I didn’t know back then that I was building a skill. I was learning to be bored! I was learning the skill of mindfulness a building block of emotional intelligence and perhaps the precursor to enlightenment.

Mindfulness teaches us the art of projecting our thoughts and imagining outcomes, training our brains to make informed decisions and war gaming permutations of plans – understanding the second and third order effects of those plans that then lead to desired outcomes.

I had discovered a form of meditation that allows us to manage the subconscious with the conscious.

I say discovered, but really I mean stumbled upon. I mean let’s face it; people have done this for millennia. Greek rational philosophers, scientists, mathematicians, psychologists, writers and others have sat and been bored and then pondered and then thought – deeply about things. (Einstein, Aristotle, Davinci, Galileo, Shelley and Keats, etc)

I can recreate this now too. I’ve learnt how. I can just sit and think.

So, I want you to ask yourself this question.

When was the last time you were truly bored?

What do you do when you are bored? Reach for the iPhone, the iPad or the TV remote….?

Or did you start to think about something, I mean really think about it.

Well, here’s the secret. Here’s the secret to discovering things about yourself and the world around you, here’s the secret to having more in life – actually, maybe this is the secret OF life.

You need to be bored occasionally.

It’s important to train yourself, and especially your kids, to embrace boredom. Train yourself to be able to work through it and not be someone who reacts or needs the constant stimulus of society. Train yourself to be someone who actually thinks, reflects, ponders and imagines things.

Go and sit somewhere in nature, somewhere quiet and hidden away. Leave your distractions at home. Your mind needs to be observant of the benign. Just look around for half an hour, you can use your watch to check (trust me a soldier on piquet is checking their watch every couple of minutes too). You need to be observant. Ask yourself questions about things.

That ant running, how fast is he moving relative to his size? The formations in the leaves and bark, the patterns, why are they like that? Why do clouds look like that and how do they form? Observe everything like a four-year-old with wonder and amazement and talk to yourself in your mind’s eye.

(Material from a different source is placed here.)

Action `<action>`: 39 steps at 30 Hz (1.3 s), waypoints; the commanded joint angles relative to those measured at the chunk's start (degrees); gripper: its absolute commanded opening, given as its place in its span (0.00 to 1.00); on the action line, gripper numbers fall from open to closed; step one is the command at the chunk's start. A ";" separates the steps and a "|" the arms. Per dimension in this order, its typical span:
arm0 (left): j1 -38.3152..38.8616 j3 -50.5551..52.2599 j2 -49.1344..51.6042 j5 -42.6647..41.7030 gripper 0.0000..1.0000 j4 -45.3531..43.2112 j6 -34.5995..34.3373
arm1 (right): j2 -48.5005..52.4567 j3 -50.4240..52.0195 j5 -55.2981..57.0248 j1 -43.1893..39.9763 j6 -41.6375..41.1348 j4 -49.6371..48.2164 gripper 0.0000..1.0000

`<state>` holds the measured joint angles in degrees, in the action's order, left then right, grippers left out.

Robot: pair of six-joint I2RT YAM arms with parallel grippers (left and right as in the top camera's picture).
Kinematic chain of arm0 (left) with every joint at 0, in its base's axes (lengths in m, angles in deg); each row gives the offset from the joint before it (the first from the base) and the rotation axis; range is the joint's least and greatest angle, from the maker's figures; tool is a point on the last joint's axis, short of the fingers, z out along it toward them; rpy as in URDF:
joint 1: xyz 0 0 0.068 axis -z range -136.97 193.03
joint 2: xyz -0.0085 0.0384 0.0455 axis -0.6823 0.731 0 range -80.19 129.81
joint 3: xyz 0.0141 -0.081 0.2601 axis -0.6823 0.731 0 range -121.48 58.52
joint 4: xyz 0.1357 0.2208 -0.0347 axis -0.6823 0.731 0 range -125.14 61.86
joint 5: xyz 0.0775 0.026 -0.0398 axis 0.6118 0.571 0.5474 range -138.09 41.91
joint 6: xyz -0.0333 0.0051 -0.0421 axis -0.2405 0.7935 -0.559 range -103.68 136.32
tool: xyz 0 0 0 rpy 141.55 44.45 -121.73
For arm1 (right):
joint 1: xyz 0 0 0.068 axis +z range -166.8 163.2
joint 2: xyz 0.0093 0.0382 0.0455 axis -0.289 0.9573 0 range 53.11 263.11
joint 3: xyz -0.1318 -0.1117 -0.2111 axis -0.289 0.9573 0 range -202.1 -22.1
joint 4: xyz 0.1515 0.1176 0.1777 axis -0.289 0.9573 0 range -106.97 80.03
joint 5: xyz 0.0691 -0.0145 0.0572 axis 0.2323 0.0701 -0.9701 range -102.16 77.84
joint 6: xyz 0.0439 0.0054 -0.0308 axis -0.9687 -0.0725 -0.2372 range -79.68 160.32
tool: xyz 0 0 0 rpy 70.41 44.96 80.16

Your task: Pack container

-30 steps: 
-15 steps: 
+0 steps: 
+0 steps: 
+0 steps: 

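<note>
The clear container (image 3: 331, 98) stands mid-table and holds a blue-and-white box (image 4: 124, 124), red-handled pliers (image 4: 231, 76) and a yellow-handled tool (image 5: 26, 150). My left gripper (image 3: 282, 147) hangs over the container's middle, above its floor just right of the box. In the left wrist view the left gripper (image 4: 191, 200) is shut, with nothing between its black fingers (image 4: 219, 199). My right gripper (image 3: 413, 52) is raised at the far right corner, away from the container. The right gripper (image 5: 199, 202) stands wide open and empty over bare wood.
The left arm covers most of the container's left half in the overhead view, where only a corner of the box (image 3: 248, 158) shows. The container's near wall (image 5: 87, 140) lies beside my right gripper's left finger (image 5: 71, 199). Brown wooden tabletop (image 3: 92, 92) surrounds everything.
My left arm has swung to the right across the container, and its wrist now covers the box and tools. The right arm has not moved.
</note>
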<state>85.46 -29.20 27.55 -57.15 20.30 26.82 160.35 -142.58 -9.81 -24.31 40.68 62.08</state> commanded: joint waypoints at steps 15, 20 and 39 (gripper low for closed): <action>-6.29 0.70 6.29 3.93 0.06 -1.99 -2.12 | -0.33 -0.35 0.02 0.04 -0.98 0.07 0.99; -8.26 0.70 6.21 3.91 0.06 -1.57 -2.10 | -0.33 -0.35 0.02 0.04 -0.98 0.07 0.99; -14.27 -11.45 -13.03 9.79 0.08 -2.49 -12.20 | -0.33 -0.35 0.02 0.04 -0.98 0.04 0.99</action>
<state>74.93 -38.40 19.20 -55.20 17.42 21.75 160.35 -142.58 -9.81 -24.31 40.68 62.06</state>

Then after half an hour, unpack an idea. Contemplate something deeper than just what you see around you. Think about religion, creation, your life, your future or your past – let your thoughts wander. Come up with theories of things to be contested (hypothesis) or action plans to be implemented.

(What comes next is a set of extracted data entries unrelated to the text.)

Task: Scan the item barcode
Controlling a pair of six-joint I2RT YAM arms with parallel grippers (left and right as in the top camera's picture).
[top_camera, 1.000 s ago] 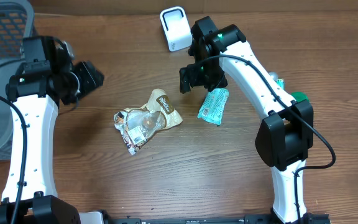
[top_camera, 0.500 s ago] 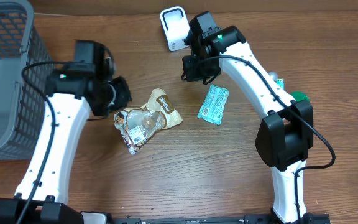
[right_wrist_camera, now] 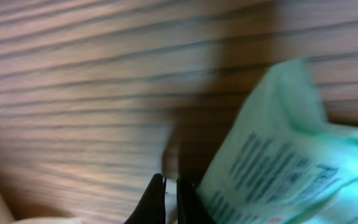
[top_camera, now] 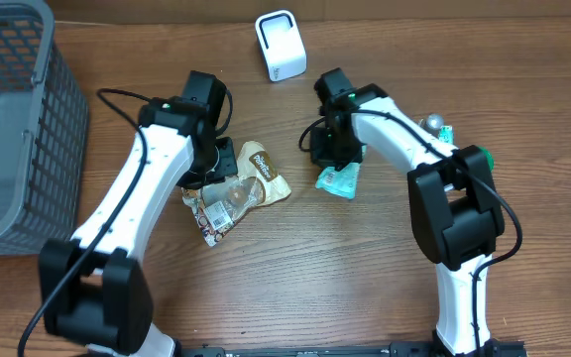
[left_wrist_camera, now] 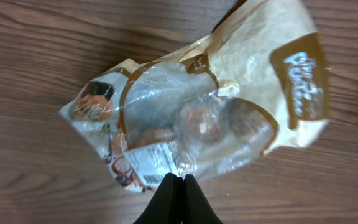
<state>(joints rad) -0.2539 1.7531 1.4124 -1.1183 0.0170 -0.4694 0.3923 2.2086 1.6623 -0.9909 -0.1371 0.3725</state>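
Pick-up stage with nothing held: the left gripper (left_wrist_camera: 178,178), jaws together, points at the crumpled tan-and-clear plastic snack bag (left_wrist_camera: 197,118) just ahead of its tips, the right gripper (right_wrist_camera: 171,182), likewise closed, sits just beside the mint-green printed packet (right_wrist_camera: 278,155), so either likely must open before grasping, and blur hides the packet's barcode.

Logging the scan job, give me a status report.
Left gripper shut, tips at edge of snack bag. Right gripper shut beside green packet, nothing held. Scanner stands apart at the back, nothing blocking it.
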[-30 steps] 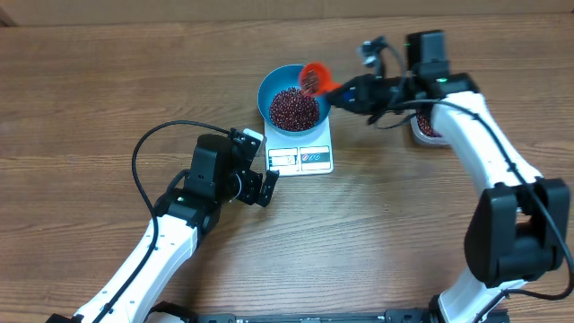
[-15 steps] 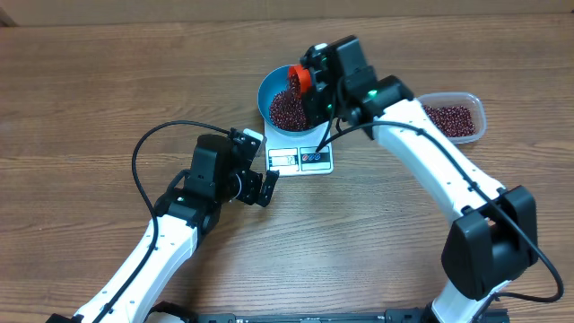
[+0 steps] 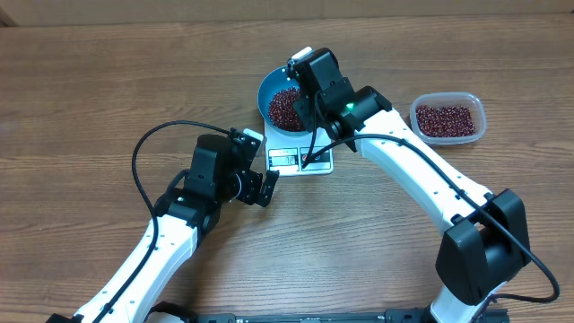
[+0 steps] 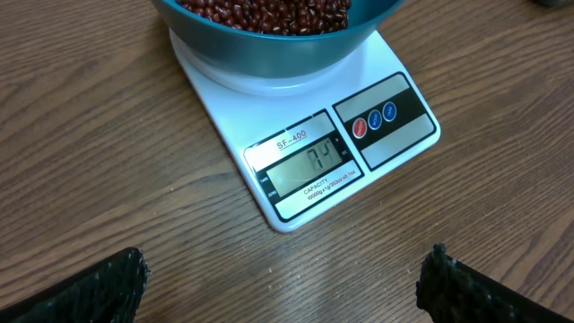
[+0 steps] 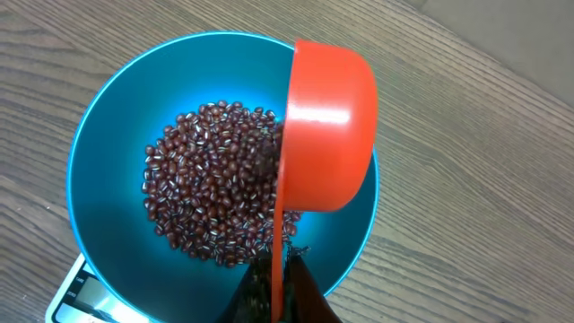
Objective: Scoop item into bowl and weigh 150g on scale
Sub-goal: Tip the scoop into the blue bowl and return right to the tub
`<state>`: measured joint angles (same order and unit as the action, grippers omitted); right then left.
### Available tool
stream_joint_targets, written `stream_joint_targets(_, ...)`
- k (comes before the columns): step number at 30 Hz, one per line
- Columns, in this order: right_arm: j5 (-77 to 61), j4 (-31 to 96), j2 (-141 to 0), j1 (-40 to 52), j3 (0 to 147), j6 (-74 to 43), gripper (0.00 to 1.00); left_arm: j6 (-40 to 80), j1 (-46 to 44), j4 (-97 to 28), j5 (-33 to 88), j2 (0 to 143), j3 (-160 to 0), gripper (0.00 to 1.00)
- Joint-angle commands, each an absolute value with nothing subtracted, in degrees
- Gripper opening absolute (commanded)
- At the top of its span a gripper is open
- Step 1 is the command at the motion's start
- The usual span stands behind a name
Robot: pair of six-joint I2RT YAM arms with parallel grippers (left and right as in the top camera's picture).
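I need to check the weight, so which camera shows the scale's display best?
The left wrist view: the display of the scale faces the camera, large, digits visible. Overhead shows it tiny and unreadable. The right wrist view catches only a scale corner beneath the bowl.

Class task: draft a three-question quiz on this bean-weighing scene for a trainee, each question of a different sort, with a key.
1. True or false: the blue bowl of beans stands on the scale.
2. What does the right claw grip? A) an orange scoop B) a metal spoon C) nothing
3. Fill in: the left claw is ____.
Key: 1 true; 2 A; 3 open.
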<state>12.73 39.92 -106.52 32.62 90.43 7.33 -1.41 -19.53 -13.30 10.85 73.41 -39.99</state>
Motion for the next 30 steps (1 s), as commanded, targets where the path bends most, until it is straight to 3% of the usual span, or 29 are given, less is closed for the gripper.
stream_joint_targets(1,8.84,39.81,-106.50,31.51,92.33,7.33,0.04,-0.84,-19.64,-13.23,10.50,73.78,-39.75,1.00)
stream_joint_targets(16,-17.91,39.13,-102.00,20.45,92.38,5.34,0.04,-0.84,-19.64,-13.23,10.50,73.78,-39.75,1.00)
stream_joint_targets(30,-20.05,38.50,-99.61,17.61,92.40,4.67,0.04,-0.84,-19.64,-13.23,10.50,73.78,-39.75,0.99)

In fact, if you can’t remember something (a singer or actor’s name or a book title or anything really), don’t reach for Google… go and be bored and then come back to it. You knew the answer before; it’s still in there!

If you go and do this regularly, once or twice a week, or if you have time then do it every day, you will find that the decisions you make will be better informed, you will solve problems rather than react to issues and you will realize more of your own potential, and all this comes from being comfortable being bored.

You see, I learnt sitting behind a machinegun to firstly just be bored, then to think, then to imagine and finally to develop theories on issues and the universe.

Most of society has lost the skill of being bored and in being bored comes deep and wonderful thought. Thinking and imagining events in the future is arguably the main thing that sets us apart from the rest of the animal kingdom and my fear is that if we loose this ability we stagnate, humanity withers on the vine and we don’t avert disaster, we don’t realize peace, we cease to exist.

So – go an be bored, amazing things comes from it.